I had a highly naughty breakfast, after being told there was a 25-minute wait on orders from the kitchen - not often I let myself have a mince and cheese pie, nor an almond croissant, let alone the combination.  In any case, they slipped down very well.  The heat from those and the americano helped me forget my shoes and socks were wet.

After a nice sit-down, I could procrastinate no longer, and it was off to brush my teeth.  Then, time to tackle the Rimutakas again.  I was a bit nervous about the wind, but it wasn't as bad as I was expecting, and I made it to the top without being blown into the sometimes substantial gutter. 


I hadn't worked up too much of a lather on the climb, so descended without putting my vest on.  The wind seemed to be mostly in my face, and I was still looking forward to my legs perking up.  As the Te Marua Lakes lookout loomed, I remembered the nasty bridge soon after, and did a lovely job of bunny hopping both seams (if I do say so myself) - the first time I've been prepared!

At Brown Owl, I got stuck in to an OSM bar, hoping that perhaps it would engage my legs.  The climb up to the Akatarawas Saddle was nice, despite the headwind.  I was pleased that I hadn't succumbed to the not inconsiderable temptation to head straight down SH2 back to Wellington.  I'd been a little shocked at how few kilometres were on the clock, but I don't want shortcuts to be an option in France (on the contrary, there might be a few side trips) so good not to get in the habit so close to home. 

I never feel entirely comfortable on the Kapiti side of the Akas due to its narrowness, and the way cars tend to appear out of nowhere.  With luck and perhaps some good management, I managed to avoid the three oncoming cars, and was glad I wasn't in the car that had left the summit just behind me. 

I filled my water bottle at the tap opposite the dairy, then headed north on SH1 for lunch at New World.  A big scone slipped down well, chased by an apple and a long black.  Then, it was time to head home, with the benefit of a bit of a tail wind (finally)! 

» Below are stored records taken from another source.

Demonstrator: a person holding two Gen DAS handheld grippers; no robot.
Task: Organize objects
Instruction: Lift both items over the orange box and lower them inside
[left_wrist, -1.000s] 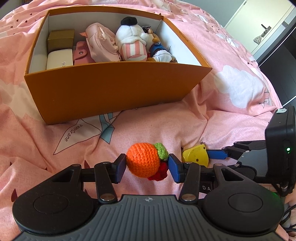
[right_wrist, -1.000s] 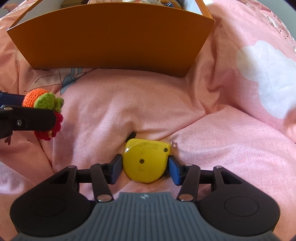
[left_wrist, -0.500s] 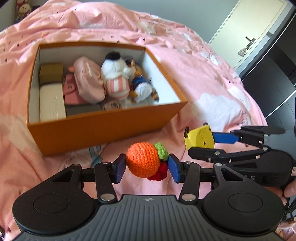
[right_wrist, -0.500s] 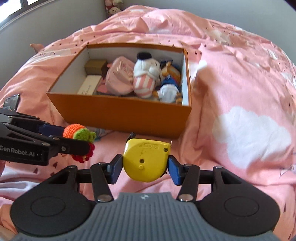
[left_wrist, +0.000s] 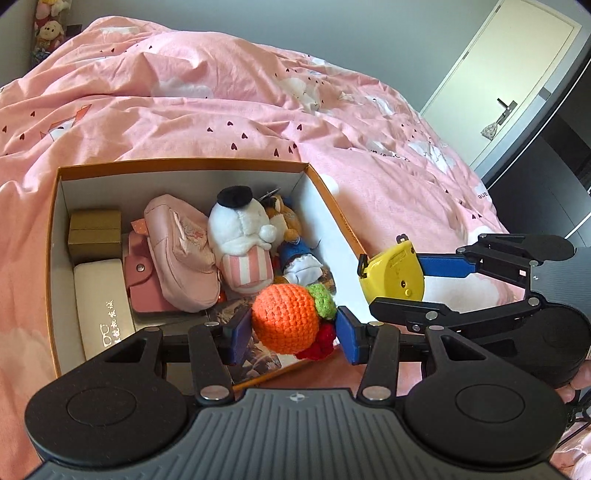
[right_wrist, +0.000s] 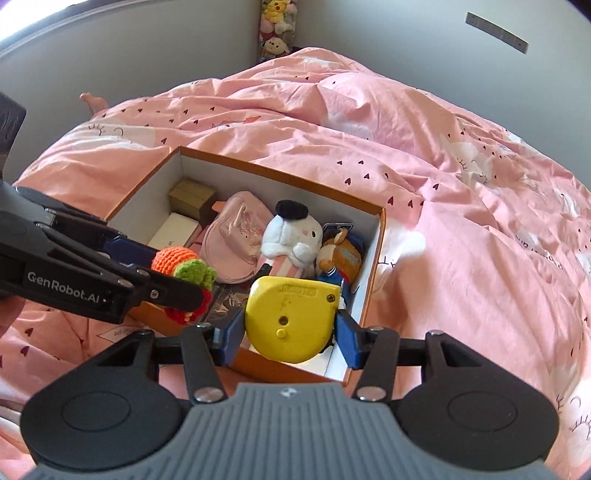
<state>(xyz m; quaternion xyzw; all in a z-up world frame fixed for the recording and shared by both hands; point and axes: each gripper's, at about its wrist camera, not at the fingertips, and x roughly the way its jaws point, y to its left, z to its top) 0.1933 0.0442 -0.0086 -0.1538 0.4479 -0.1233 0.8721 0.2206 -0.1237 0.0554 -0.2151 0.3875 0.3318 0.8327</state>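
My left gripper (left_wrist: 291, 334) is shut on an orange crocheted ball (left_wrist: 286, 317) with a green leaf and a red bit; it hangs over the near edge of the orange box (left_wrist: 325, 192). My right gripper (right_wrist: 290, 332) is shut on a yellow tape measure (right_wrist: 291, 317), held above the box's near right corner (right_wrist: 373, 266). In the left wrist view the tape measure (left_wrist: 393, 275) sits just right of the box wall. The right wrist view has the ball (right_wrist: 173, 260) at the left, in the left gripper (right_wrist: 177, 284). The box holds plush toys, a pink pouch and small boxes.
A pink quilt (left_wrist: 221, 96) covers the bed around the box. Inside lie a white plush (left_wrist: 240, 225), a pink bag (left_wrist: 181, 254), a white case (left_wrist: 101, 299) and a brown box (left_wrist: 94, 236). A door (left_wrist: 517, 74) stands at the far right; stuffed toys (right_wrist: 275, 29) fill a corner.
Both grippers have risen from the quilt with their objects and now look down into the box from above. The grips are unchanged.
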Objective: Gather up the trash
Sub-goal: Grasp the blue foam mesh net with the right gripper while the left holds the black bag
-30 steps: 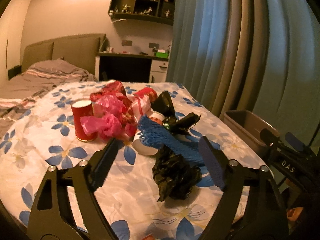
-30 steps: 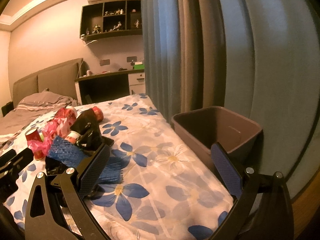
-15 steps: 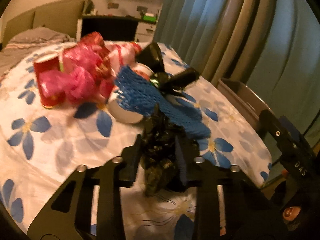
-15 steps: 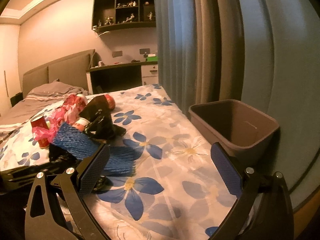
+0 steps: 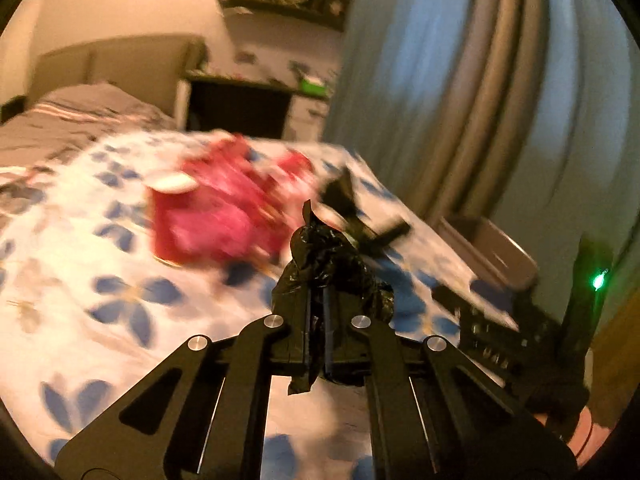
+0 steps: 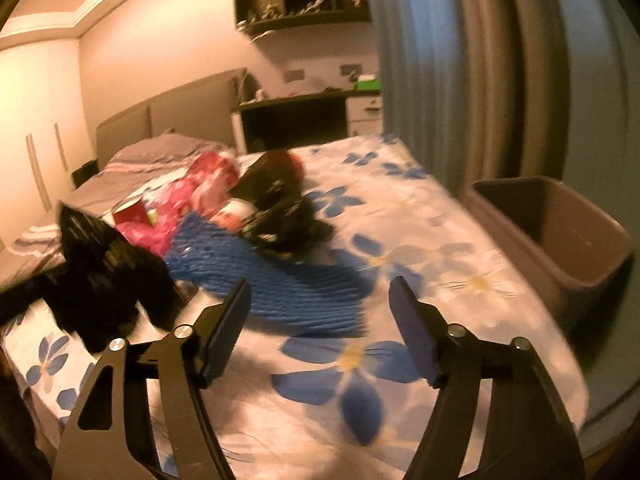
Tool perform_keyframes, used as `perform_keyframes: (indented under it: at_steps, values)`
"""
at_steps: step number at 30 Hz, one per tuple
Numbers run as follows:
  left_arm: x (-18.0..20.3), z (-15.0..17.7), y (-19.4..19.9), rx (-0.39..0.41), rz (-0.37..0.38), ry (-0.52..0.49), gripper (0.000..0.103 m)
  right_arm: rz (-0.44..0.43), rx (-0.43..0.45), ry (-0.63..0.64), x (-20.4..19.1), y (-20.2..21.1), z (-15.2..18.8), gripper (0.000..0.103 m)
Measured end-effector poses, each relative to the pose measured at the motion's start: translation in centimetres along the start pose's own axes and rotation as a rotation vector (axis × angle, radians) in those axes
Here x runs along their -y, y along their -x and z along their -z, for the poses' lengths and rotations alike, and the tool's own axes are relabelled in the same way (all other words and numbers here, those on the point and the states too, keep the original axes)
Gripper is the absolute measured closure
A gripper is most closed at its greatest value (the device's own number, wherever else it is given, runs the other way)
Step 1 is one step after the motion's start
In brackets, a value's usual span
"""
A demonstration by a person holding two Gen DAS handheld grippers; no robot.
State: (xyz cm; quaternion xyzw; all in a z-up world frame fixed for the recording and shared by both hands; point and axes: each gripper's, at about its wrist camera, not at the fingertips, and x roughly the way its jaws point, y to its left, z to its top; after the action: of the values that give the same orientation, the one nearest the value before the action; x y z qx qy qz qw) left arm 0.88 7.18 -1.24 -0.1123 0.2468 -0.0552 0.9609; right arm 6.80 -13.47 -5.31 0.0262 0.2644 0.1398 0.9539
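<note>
My left gripper (image 5: 318,320) is shut on a crumpled black plastic bag (image 5: 332,264) and holds it above the flowered bedspread (image 5: 100,304). The bag also shows at the left of the right wrist view (image 6: 108,272). My right gripper (image 6: 320,320) is open and empty, low over the bed just short of a blue foam net (image 6: 280,280). Behind the net lie a black wrapper (image 6: 280,208), pink and red plastic (image 6: 176,208) and a red paper cup (image 6: 130,212). A brown bin (image 6: 560,232) stands off the bed's right edge.
Grey-blue curtains (image 6: 480,60) hang right behind the bin. A headboard, pillows and a dark desk (image 6: 296,120) are at the far end of the bed. The bed edge runs along the right, with the bin (image 5: 496,248) just past it.
My left gripper has closed on the black bag and lifted it off the bed. My right gripper has moved forward and down toward the blue net, its jaws narrower than before.
</note>
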Motion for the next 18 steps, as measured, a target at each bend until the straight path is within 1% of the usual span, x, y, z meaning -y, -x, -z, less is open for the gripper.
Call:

The resealed section north of the Otaihanga turn off was sweet (at least compared to the former abomination of cheap and rough roading), the gravel descent on Waterfall Road passed without incident, and I particularly enjoyed the new, wide and smooth shoulder leading into Paekakariki.  My legs didn't feel great on the Paekak Hill climb, but they seemed to come to life on the descent, and I enjoyed watching my average speed since Waikanae creep up to the 30km/h mark by Battle Hill, which is where I clocked up the hour. 

Always a lovely view from the Paekak Hill lookout

I decided to plug on at Pauatahanui rather than stop for yet another coffee.  The Haywards climb passed quickly, and I felt quite at home on the fast descent.  The Colnago is beautiful to ride loaded up, and the wheels Oli built especially for the job, while obviously sluggish compared to my race wheels, roll beautifully. 

Legs, bike, wind, tarmac and gearing all seemed to come together along SH2, and I found a sweet spot at between 40.2 and 40.7km/h which I held for most of the ride back to Ngauranga.  I popped into work to grab some stuff I'd left in the office, and then successfully rebooted into commute mode for the final few kilometres to home.

I was surprised to make it home around about the same time I'd left Oli's the previous evening.  So, in 24 hours, I'd covered just over 240km, in a little under 9 hours riding (including a bit of clambering across a river).  I hadn't felt super for much of it, but had been effective enough!  I'm glad I've got a compact crankset under my bed, but strangely it's the 53 I'm most looking forward to getting rid of, rather than swapping the 39 for a 34.  While I'll surely appreciate the latter when I'm on the various two-plus-hour climbs I'll tackle in France, I'm glad right now I won't be able to blow my legs to bits going too hard on the flatter riding. 

A couple of other valuable lessons:  carbs (and lots of them) are good, and, there is no back road from Greytown to Featherston.


  1. Nice one, John! Love the "Roadworks", haha!

  2. fond memories of the ride out to woodside at dawn...

    1. If you are who I think you are, then as I rode out there, I was reminiscing about you doing it with your headlamp ablaze!